It is settled Connecticut law that a general partner is liable for the debts of the partnership. Conn.Gen.Stat.Ann. §§ 34-17, 34-53 (West 1958 & Supp.1996). Here, however, the issue is not whether the partner has a liability, but whether it was proper for the Connecticut District Court to enter a deficiency judgment against the partner when only the partnership entity was named as defendant in the pertinent count of the complaint.

The Connecticut Supreme Court has ruled that a judgment creditor of the partnership may institute a suit against an individual partner to hold him liable if the judgment cannot be satisfied out of partnership assets. Dayco Corp. v. Fred T. Roberts & Co., 192 Conn. 497, 504, 472 A.2d 780 (1984). There is no rule exempting a plaintiff from the requirement of either naming the partner in the original suit against the partnership, or initiating a subsequent suit against the partner. If there is a subsequent suit, however, it is only for the purpose of affording the partner the opportunity to contest the limited issue of whether or not the defendant is in fact the general partner of the partnership. Id. The validity of the judgment against the partnership cannot-be relitigated. Id. The general partner’s liability is derived from having been properly served in the subsequent proceeding, and does not stem from his participation, if any, in the earlier action against the partnership itself. Id. at 505, 472 A.2d 780.

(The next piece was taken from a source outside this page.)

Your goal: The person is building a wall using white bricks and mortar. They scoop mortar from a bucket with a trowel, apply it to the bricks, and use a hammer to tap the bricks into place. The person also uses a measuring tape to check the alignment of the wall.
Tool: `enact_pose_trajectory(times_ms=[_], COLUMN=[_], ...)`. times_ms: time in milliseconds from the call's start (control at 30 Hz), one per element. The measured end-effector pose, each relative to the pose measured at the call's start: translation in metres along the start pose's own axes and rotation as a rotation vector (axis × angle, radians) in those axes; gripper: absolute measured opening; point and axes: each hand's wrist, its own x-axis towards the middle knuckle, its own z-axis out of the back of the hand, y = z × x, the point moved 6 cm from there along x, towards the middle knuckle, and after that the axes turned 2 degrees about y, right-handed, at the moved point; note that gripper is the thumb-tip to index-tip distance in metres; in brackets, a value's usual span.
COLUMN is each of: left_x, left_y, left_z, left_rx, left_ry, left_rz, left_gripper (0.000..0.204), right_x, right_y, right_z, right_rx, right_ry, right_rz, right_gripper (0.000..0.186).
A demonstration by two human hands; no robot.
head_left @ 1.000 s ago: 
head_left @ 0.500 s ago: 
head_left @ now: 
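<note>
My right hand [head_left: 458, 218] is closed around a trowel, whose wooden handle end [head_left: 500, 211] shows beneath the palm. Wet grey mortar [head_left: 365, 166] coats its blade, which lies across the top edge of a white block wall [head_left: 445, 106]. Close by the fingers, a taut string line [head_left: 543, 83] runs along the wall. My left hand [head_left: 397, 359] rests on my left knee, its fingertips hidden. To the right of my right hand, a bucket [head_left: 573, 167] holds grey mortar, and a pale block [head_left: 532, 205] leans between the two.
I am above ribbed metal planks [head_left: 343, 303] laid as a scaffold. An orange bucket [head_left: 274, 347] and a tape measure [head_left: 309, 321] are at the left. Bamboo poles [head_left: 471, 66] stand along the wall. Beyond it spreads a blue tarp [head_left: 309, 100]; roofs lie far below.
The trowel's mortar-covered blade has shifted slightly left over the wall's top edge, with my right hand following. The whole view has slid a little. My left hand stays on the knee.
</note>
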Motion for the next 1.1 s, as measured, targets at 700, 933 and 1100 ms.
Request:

Here, the prayer for relief in the complaint, which specifically requested a deficiency judgment against Antonio Reale, gave him adequate notice and an opportunity to be heard on the issue of whether or not he is the general partner of LAN XII, even though the claim of general partnership was not repeated, in the specific count seeking foreclosure of Lan XII’s property. Since Reale has not denied that he is the general partner of LAN XII, it would be pointless to vacate that part of the order holding him personally liable for LAN XII’s debt, and to require the FDIC to institute another proceeding for the sole purpose of determining an issue that is not in dispute. We therefore decline to so rule.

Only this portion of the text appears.